Timur Lenk, Pendiri Kekaisaran Timuriyah dan Penakluk Asia Tengah

By Afkar Aristoteles Mukhaer, Minggu, 4 Februari 2024 | 15:00 WIB
Timur Lenk atau Timur si Pincang adalah pendiri Kekaisaran Timuriyah di Asia Tengah. Dia mempersatukan sisa-sisa Kekaisaran Chagatai dan Kekaisaran Ilkhanat Mongol. Kaisar muslim ini diperdebatkan antara sebagai pahlawan atau maniak. Patungnya diabadikan di Samarkand, Uzbekistan. (Adam Jones/Flickr)

Nationalgeographic.co.id - Timur si Pincang atau lebih kenal sebagai Timur Lenk atau Tamerlane, merupakan pendiri Kekaisaran Timuriyah di Asia Tengah. Kekaisaran yang didirkan berdiri pada 1370-an ini didirikan olehnya karena Kekaisaran Chagatai sedang tidak stabil.
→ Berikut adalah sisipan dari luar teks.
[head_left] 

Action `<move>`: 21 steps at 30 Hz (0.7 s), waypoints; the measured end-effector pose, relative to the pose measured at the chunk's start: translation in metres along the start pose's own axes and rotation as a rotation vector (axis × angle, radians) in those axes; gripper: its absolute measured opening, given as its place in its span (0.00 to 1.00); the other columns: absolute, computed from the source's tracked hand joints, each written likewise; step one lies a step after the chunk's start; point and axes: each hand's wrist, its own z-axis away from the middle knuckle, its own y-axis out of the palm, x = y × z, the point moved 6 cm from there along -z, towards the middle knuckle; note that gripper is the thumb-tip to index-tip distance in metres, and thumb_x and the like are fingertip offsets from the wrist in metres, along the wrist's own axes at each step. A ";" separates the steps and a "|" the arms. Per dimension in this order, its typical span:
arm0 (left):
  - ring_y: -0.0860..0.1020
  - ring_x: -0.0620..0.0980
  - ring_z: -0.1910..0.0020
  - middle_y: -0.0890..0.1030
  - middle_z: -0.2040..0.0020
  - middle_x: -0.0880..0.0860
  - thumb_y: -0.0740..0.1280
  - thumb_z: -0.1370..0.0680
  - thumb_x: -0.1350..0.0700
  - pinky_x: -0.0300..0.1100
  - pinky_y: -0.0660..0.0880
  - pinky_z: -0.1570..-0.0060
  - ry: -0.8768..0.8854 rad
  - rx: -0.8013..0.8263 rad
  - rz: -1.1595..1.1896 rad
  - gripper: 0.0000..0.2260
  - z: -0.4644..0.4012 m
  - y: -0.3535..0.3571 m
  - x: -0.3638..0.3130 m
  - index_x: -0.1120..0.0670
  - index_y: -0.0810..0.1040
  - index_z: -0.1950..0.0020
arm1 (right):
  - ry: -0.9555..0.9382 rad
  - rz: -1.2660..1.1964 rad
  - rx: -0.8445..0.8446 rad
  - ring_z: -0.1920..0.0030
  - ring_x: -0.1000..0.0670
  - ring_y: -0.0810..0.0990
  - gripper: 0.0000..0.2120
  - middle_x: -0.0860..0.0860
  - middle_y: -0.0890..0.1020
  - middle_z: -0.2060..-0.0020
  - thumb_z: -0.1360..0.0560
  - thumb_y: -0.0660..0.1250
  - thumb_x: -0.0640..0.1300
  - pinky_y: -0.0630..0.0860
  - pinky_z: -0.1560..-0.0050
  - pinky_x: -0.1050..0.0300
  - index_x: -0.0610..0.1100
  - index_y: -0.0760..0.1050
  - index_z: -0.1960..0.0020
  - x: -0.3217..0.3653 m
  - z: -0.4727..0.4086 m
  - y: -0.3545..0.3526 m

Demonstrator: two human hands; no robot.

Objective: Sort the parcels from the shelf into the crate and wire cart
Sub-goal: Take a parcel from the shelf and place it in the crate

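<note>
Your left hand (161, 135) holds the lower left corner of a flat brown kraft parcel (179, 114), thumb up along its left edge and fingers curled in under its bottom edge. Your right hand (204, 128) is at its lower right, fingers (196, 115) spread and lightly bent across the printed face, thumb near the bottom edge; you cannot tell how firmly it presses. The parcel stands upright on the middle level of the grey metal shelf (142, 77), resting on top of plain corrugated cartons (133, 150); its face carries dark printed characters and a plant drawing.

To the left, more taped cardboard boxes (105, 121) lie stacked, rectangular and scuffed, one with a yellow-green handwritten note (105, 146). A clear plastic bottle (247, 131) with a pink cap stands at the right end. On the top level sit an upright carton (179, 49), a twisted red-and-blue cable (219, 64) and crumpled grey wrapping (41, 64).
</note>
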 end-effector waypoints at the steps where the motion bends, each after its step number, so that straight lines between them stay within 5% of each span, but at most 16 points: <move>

Timur Lenk berasal dari suku Barlas, subkelompok bangsa Mongol yang menetap di Uzbekistan modern. Ayahnya, Taraghai Bahdur, adalah kepala suku. Penulis dan pengelana Ahmed bin Arabshah dalam catatannya Tamerlane or Timur: The Great Amir menyebutkan bahwa Timur Lenk masih punya hubungan secara genealogi dengan Genghis Khan, namun diragukan oleh sejarawan.

Ada banyak cerita mitos tentang Timur Lenk yang membuat ahli sejarah harus skeptis dalam menuliskan riwayat hidupnya. Kebanyakan informasi tentangnya berasal dari manuskrip yang ditulis abad ke-18 dan ke-19 yang tersebar di Asia Tengah, Rusia, dan Eropa.

Secara genealogi, Timur Lenk punya nenek moyang dari Mongolia yang masih berkaitan dengan Genghis Khan.

Riwayat Timur Lenk menguasai Asia TengahTimur Lenk lahir pada 1336 di Kesh, sebuah kota sekitar 80 kilometer dari Samarkand yang kini dikenal sebagai kota Shahrisabz. Keluarganya memiliki hubungan dengan Kekaisaran Chagatai yang merupakan pecahan dari Kekaisaran Mongol.

Ron Sela dalam The Legendary Biographies of Tamerlane menyebutkan bahwa Timur Lenk dibesarkan di Bukhara. Di sana dia bertemu dengan istri pertamanya, Aljai Turkanaga. Kelak, sebagai penakluk, dia akan memiliki berbagai istri dan selir untuk menguasai berbagai negeri.

Kondisi Kekaisaran Chagatai sedang runyam. Sebagian wilayahnya sudah berpisah sejak 1347 menjadi Moghulistan yang kini berada di sekitar Xinjiang, Tiongkok.

Kerunyaman ini disebabkan konflik antara klan nomaden lokal dan Kekaisaran Chagatai. Pemimpin Chagatai dinilai telah kehilangan tradisi yang diturunkan oleh Genghis Khan dan nenek moyang, termasuk kaisarnya yang kini telah memeluk agama Islam. Pajak yang sangat memberatkan pun menjadi penyebab konflik di dalam negeri.

Pada 1357, Timur Lenk menyatakan kesetiaannya kepada Tughluq Temur. Tughluq Temur kemudian berkuasa sebagai kaisar antara 1360 dan 1363. Pada 1361, Timur Lenk menjadi menteri untuk kegubernuran Transoxania di bawah pimpinan gubernur Ilyas Khoja, putra Tughluq Temur.

Timur Lenk membelot dengan melarikan diri dan bergabung dengan kelompok perlawanan yang dilakukan saudara iparnya bernama Amir Husain. Keduanya mengalahkan Ilyas Khoja pada 1364. Dengan cepat, Timur Lenk menundukkan Transoxania sekitar 1366.

Kekuatan Timur Lenk semakin kuat. Setelah istrinya wafat pada 1370, dia lebih leluasa untuk bergerak balik melawan Husain. Husain pun dibunuh dalam pengepungan di Balkh, Afganistan. Kemenangan ini mengantarkan Timur Lenk mendeklarasikan diri sebagai pewaris Kekaisaran Chagatai untuk memulihkan Kekaisaran Mongol.

Kebangkitan Timur LenkMeski mengeklaim dirinya sebagai pemimpin kawasan Kekaisaran Mongol di Asia Tengah, Timur Lenk tidak murni keturunan bangsa Mongol. Oleh karena itu, di dalam pemerintahannya tidak menyebut diri sebagai "khan" untuk kaisar, melainkan "amir" yang diambil dari bahasa Arab.